### ACTIVITY:
Exactly the lines starting at the line containing "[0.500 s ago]" and ending at the line containing "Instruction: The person" are to be written out from the listing below, both included.

### SUPPLIED RECORDS:
◆ ◆ ◆ ◆

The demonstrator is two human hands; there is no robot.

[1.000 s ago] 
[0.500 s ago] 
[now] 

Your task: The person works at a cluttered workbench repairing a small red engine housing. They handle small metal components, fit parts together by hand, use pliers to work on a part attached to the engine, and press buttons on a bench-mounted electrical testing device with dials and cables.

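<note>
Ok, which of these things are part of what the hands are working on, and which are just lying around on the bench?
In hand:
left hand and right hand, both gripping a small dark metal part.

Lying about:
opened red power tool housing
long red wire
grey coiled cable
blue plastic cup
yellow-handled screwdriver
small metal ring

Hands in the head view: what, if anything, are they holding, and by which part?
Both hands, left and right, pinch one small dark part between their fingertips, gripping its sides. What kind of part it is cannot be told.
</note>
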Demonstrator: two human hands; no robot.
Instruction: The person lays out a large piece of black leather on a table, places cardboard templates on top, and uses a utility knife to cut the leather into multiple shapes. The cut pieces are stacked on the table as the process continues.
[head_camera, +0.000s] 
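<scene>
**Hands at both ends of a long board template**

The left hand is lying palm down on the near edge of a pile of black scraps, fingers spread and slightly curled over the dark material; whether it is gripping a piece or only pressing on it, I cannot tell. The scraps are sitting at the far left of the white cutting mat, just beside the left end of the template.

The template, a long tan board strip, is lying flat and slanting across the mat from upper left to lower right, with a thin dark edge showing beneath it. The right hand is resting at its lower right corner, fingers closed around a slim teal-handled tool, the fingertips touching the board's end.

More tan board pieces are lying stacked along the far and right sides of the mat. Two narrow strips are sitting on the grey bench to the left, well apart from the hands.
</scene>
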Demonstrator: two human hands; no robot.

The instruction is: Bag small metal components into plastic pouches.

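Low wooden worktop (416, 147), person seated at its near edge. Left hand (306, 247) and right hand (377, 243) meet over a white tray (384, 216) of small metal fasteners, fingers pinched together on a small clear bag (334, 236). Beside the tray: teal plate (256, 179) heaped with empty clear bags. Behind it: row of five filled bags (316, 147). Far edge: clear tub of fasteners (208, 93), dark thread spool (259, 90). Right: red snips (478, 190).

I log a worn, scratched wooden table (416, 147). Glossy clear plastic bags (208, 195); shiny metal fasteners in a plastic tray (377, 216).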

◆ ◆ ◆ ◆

### RESULT OF THIS EXERCISE:
[0.500 s ago] 
[now] 

Your task: The person works at a cluttered workbench repairing a small red engine housing. They handle small metal components, fit parts together by hand, use pliers to work on a part attached to the engine, and press buttons on a bench-mounted electrical testing device with dials and cables.

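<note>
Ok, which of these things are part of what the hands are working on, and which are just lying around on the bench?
In hand:
left hand and right hand, both gripping a small dark metal part.

Lying about:
opened red power tool housing
long red wire
grey coiled cable
blue plastic cup
yellow-handled screwdriver
small metal ring

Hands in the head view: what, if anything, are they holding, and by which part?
Both hands, left and right, pinch one small dark part between their fingertips, gripping its sides. What kind of part it is cannot be told.
</note>
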Demonstrator: two human hands; no robot.
Instruction: The person lays out a large piece of black leather on a table, places cardboard templates on top, and uses a utility knife to cut the leather into multiple shapes. The cut pieces are stacked on the table as the process continues.

This is the complete answer to the exercise.